▶ Work order
Look in the material below for the line with "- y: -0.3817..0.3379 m" and the line with "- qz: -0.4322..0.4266", then set down exactly those two lines and all lines between, nothing more.
── Material to process ──
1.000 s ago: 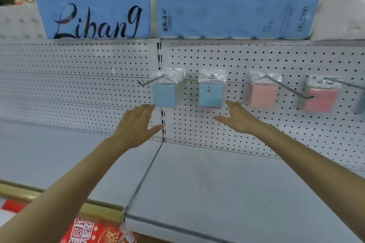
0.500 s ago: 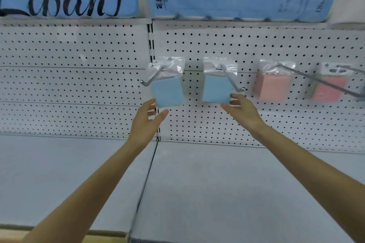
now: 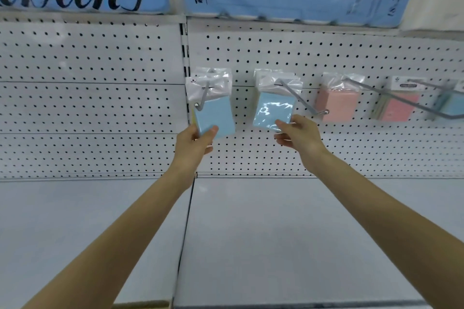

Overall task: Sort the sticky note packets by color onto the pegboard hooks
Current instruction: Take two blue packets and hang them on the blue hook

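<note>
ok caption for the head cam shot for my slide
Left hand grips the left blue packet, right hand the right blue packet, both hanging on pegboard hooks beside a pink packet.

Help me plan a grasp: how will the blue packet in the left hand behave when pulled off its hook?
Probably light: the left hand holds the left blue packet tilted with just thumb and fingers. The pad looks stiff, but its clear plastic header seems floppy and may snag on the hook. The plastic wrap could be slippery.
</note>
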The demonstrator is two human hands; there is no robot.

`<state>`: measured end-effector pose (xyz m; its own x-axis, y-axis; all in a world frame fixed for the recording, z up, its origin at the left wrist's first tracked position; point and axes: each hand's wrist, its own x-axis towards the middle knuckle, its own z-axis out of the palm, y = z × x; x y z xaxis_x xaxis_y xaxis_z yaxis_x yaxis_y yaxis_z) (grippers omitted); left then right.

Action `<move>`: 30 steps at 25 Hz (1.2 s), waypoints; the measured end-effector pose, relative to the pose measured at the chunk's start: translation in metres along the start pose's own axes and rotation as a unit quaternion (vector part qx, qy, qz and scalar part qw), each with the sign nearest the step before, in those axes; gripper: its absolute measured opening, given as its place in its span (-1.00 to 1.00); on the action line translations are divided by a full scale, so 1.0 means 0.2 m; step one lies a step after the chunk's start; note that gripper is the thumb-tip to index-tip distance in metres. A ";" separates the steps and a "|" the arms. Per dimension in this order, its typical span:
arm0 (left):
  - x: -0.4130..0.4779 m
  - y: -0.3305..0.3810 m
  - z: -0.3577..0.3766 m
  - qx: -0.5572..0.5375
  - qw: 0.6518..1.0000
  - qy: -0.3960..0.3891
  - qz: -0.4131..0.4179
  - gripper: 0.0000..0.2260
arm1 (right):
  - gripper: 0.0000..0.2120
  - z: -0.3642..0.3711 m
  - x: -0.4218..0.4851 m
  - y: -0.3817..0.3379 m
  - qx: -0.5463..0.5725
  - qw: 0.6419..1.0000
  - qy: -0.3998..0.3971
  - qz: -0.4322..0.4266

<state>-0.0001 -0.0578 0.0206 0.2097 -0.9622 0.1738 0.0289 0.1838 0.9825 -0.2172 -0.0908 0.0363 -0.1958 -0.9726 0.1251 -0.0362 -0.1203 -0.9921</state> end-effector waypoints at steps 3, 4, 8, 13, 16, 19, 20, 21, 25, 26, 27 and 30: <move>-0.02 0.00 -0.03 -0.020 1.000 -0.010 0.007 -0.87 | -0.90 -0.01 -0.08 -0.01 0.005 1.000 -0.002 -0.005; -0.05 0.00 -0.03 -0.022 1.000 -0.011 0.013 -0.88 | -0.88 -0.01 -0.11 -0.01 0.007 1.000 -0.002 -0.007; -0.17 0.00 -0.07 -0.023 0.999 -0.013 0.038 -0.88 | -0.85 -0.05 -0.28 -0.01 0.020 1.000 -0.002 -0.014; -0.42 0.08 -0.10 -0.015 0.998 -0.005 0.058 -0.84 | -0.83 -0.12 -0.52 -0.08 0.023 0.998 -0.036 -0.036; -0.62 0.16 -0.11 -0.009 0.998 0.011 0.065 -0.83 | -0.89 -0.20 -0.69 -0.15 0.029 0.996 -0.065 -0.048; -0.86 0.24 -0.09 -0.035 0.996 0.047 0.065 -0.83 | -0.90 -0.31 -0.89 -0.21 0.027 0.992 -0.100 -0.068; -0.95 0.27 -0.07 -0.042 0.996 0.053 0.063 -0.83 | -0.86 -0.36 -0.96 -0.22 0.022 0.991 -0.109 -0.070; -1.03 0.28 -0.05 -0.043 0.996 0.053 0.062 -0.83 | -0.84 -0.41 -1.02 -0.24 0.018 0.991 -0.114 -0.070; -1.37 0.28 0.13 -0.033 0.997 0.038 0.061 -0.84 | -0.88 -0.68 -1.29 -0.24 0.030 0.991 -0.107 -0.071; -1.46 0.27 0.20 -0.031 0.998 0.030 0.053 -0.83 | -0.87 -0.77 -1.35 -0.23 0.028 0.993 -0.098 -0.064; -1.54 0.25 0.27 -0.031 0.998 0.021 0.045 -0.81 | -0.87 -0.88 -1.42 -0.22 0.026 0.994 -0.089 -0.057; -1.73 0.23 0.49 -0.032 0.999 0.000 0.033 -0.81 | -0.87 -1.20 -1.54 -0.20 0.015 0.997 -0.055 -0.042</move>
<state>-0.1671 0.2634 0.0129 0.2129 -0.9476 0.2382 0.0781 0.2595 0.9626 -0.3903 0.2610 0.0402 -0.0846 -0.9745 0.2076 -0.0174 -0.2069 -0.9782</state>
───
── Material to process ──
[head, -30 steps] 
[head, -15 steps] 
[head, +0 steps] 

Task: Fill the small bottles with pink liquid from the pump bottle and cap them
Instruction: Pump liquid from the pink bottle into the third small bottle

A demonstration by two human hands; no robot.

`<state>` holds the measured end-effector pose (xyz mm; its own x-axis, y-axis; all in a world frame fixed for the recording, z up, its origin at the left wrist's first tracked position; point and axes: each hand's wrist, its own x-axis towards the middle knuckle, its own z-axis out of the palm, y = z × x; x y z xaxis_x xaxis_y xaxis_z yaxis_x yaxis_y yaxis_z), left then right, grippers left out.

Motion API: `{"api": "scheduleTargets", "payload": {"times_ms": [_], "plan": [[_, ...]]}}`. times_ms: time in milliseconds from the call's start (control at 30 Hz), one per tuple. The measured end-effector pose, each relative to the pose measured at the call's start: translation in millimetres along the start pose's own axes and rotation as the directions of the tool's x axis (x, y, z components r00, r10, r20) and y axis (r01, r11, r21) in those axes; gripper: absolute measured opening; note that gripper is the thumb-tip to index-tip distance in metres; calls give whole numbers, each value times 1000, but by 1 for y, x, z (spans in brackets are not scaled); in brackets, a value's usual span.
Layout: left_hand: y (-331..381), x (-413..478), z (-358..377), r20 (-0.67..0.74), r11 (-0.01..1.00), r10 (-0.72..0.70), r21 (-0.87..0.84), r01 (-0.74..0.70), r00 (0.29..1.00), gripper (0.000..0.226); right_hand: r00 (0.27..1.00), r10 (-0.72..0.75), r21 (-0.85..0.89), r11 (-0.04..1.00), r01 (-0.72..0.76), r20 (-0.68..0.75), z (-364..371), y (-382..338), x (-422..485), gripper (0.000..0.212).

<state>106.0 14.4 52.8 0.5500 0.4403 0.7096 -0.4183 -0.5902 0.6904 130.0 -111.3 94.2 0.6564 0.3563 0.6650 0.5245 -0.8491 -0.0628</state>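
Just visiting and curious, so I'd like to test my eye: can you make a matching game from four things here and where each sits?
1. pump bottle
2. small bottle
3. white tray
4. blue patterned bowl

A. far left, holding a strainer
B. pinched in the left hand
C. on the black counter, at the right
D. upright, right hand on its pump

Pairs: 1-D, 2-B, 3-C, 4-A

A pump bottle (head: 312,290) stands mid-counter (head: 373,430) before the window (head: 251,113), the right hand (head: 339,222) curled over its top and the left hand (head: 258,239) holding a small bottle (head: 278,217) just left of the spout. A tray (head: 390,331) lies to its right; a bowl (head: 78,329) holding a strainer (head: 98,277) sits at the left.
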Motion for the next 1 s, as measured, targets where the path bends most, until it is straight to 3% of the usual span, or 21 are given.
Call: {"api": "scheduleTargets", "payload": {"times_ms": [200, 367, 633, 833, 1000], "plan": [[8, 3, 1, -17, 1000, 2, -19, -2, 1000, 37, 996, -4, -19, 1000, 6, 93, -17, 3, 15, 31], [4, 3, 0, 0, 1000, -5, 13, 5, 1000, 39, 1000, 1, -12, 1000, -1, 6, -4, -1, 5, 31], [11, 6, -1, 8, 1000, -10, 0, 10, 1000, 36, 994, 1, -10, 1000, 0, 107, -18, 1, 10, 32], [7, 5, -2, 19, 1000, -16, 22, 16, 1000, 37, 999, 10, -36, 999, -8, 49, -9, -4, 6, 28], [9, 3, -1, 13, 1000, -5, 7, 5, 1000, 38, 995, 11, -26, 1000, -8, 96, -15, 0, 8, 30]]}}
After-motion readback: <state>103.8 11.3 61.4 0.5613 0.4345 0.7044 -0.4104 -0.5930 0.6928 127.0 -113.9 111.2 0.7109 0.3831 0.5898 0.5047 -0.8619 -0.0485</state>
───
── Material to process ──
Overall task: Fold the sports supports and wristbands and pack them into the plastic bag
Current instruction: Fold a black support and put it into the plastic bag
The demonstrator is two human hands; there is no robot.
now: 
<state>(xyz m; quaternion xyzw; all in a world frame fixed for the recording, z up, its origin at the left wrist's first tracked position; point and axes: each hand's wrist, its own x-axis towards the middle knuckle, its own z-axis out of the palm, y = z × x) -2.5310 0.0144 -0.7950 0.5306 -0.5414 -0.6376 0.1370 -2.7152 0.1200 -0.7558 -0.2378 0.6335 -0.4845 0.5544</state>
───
▶ The answer
  - y: -0.3817..0.3379 m
  - qx: -0.5463..0.5725
  - qw: 0.6419..1.0000
  - qy: -0.3998..0.3971
  - qz: -0.4322..0.4266

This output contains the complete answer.